The clearinghouse then charges the licensing fee plus some fee to cover their costs to any commercial or enterprise organization that wants to use the code. They then pay out the “micro-payments” to the authors.
This way, any organization can take advantage of advanced code without penalties, with appropriate payments to the several developers. There is also incentive for commercial organizations to participate in Open Source.
Maybe it’s a pipe dream, but it’s *my* pipe dream!
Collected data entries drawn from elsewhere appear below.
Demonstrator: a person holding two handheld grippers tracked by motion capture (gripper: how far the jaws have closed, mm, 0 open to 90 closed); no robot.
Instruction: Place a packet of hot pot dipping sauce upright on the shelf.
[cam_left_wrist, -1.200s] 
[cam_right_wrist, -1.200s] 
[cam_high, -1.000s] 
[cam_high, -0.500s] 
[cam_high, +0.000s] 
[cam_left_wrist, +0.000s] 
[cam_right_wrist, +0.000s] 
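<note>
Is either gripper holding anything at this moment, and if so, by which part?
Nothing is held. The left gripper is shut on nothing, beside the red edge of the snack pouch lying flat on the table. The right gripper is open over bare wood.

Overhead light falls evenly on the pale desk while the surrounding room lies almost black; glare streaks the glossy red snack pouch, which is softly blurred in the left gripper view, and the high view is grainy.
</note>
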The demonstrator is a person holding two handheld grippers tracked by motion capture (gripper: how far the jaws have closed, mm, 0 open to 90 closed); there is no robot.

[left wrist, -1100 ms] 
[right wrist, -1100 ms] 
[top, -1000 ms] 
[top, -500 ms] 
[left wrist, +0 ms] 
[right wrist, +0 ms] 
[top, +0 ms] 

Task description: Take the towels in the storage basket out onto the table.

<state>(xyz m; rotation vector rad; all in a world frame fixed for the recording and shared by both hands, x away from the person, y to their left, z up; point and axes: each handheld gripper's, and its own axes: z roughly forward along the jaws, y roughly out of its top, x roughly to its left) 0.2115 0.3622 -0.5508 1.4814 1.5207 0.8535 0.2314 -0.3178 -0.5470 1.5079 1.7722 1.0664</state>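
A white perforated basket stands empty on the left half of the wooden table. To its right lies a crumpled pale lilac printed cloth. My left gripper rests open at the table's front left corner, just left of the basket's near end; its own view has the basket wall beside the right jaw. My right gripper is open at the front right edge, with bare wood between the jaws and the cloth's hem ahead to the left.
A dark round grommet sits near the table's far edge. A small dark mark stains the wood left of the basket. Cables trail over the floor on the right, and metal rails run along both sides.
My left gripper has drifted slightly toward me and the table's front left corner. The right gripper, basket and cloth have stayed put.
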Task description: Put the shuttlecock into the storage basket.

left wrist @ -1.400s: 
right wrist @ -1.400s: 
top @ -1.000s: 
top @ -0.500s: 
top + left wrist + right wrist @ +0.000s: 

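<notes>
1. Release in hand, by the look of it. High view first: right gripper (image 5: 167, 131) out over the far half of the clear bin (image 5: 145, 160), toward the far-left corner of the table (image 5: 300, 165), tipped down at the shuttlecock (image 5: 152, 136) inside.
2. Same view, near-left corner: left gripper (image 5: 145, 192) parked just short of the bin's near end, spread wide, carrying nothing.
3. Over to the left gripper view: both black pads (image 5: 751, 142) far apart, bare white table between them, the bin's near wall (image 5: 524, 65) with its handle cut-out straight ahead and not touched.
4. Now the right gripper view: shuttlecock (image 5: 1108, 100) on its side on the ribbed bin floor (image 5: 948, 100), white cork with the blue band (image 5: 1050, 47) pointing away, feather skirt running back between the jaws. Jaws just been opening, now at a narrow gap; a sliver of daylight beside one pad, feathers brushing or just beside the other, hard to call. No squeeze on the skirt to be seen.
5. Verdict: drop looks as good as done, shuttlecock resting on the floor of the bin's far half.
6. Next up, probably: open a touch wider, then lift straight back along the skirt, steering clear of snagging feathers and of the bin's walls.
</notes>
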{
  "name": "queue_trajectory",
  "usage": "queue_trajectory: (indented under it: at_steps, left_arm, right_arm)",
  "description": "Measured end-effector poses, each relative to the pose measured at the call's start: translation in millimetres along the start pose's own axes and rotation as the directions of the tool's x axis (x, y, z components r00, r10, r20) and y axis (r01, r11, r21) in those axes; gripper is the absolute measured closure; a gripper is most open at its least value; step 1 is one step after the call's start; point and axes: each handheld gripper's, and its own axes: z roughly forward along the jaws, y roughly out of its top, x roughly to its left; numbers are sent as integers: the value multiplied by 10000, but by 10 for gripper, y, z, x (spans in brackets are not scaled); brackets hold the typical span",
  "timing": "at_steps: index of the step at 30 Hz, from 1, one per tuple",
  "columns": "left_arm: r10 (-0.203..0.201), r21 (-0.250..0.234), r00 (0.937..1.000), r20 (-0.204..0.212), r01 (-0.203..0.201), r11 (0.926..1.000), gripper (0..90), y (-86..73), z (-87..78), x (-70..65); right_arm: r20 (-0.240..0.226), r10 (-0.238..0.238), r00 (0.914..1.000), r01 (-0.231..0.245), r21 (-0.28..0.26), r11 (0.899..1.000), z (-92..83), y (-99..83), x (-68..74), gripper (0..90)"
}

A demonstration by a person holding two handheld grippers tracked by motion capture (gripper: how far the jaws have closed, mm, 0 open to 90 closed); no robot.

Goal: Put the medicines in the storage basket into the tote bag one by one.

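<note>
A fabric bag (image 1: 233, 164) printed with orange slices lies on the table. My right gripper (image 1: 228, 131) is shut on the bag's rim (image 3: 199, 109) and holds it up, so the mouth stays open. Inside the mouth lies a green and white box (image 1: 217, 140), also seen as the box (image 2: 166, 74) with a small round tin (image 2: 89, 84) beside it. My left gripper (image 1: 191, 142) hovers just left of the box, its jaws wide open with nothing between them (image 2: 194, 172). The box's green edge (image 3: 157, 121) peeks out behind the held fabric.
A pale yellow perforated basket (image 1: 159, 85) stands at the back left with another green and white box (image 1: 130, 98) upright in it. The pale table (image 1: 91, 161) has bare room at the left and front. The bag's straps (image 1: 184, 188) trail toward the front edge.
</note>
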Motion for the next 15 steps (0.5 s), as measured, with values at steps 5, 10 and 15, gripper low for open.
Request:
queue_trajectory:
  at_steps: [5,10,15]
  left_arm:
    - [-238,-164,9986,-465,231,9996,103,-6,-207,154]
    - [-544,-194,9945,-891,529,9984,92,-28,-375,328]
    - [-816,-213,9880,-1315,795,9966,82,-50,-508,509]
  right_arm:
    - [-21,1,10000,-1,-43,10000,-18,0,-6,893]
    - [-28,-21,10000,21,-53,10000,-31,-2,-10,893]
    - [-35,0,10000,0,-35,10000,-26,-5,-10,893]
I teach an intro to Unix course through the University of Phoenix Online sporadically, and I’m in the midst of a course right now. On a discussion of Linux versus Unix, one of my students made a fascinating comment that I believe is quite germane to our discussion:
“Maybe the “confusion” of ownership is the actual “beauty” of the system. You’re not locked into using anything that you don’t want to, but I think you don’t “have” to buy UNIX, because the source code is free. What are they going to do, start selling air? Not a totally bad idea, but it lacks some obvious observations.”
It’s exactly what I’ve been saying: people equate “downloadable” with “free”. You can argue that they’re wrong, that they don’t get it, and that’s true, but there are still plenty of people who believe that open source, that anything with downloadable source code, is in fact completely free and in the public domain, available for them to do anything they’d like.